Malgré le déni, la pollution de l’air existe et emprunte plusieurs voies pour se faire sentir. En France, le gouvernement a été condamné à indemniser deux enfants directement victimes du problème.
La nouvelle a été avancée par le journal Le Monde et donnée comme une première. Vendredi 16 juin dernier, le tribunal administratif de Paris a contraint l’Etat français à indemniser deux familles, à hauteur de trois mille deux mille euros.
Conséquence des pics de pollution dans la capitale française, les deux enfants ont eu des problèmes respiratoires, dont des bronchiolites récurrentes et des otites, au cours de leurs premières années de vie à Paris.
C’est la première fois en France et, sans doute, en Europe, que le tribunal reconnaît un préjudice lié à l’absence de garanties d’air sain par l’Etat et ordonne réparation.
Les avocats des familles indemnisées, Hermine Baron et François Lafforgue, ont commenté.
Première fois que l’État français est directement responsable
Bien que l’Etat ait déjà été tenu pour responsable dans des affaires similaires, un lien de causalité entre la faute de l’Etat en la matière et les maladies des plaignants n’a jamais été établi.

Le juge chargé de l’affaire a estimé qu' »une partie des symptômes » dont souffraient les enfants étaient « causés par le dépassement des seuils de pollution par la faute de l’Etat ». C’est-à-dire en raison de l’incapacité du pays à assurer le respect des normes sanitaires.
En raison de problèmes de santé, et sur l’insistance des médecins, les deux familles déménagent dans le sud de la France.

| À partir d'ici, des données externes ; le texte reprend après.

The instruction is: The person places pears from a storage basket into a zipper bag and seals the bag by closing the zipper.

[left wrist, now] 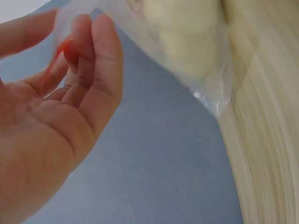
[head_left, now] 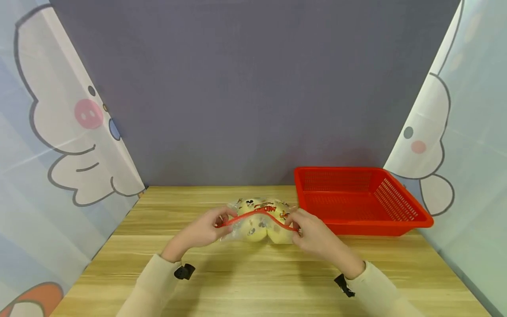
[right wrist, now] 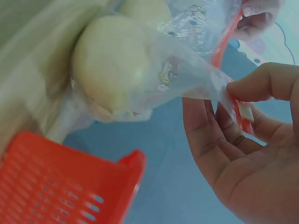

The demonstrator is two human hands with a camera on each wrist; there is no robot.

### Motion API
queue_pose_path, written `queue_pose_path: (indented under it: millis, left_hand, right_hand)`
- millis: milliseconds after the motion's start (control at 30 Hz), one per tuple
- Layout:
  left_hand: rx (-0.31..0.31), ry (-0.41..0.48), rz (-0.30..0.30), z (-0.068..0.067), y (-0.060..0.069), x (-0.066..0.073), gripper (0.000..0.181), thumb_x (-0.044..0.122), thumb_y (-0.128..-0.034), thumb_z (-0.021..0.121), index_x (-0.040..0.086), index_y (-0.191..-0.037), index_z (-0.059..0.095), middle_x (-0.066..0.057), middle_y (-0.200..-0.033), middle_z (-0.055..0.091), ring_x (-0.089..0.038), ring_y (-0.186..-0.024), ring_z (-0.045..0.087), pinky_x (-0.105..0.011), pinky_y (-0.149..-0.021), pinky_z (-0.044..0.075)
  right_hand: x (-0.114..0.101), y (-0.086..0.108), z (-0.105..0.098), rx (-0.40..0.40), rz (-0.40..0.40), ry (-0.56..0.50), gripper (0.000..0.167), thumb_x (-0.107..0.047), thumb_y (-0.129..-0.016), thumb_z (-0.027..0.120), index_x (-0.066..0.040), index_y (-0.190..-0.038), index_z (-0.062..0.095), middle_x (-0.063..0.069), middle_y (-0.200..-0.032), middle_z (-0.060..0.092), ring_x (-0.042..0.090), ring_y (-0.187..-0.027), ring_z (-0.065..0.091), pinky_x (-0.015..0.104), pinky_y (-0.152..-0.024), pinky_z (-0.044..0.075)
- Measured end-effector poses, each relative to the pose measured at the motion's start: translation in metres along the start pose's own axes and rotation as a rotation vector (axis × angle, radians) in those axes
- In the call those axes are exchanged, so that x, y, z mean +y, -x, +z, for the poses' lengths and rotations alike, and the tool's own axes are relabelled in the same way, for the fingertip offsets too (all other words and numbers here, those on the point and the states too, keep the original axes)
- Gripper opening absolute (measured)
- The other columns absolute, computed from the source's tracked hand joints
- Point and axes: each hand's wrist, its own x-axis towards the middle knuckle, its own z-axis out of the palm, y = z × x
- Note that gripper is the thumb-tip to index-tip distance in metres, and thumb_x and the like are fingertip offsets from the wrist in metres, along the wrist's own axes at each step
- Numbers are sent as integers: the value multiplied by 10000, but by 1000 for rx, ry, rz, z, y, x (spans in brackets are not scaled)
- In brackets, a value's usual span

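A clear plastic zip bag (head_left: 283, 204) with cartoon print and a red closure strip (head_left: 253, 213) lies on the table. Several pale yellow round things (right wrist: 110, 63) are inside; their kind is not plain. My left hand (head_left: 203, 226) pinches the strip's left end. At its right end, my right hand (head_left: 314, 233) grips the strip between thumb and fingers. Between the two hands the strip bows upward. In the right wrist view a small pale piece (right wrist: 245, 112) shows on the strip beside my fingers. Whether the bag's mouth is sealed cannot be told.
A red perforated plastic basket (head_left: 356, 226) stands on the wooden table (head_left: 253, 281) at the right, close behind my right hand. A grey panel (head_left: 253, 88) rises behind the table. Printed cartoon curtains (head_left: 31, 176) hang at both sides.
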Motion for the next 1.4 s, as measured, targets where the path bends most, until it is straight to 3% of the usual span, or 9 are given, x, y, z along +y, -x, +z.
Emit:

Ces décisions permettent à d’autres familles dont les enfants pourraient être gravement touchés par la pollution de l’air d’envisager d’intenter une action en justice contre l’État.
Explique François Lafforgue.
Du point de vue de l’Association Respire, il s’agit d’une « décision historique ». Cependant, le ministère de la Transition écologique peut encore faire appel de l’affaire.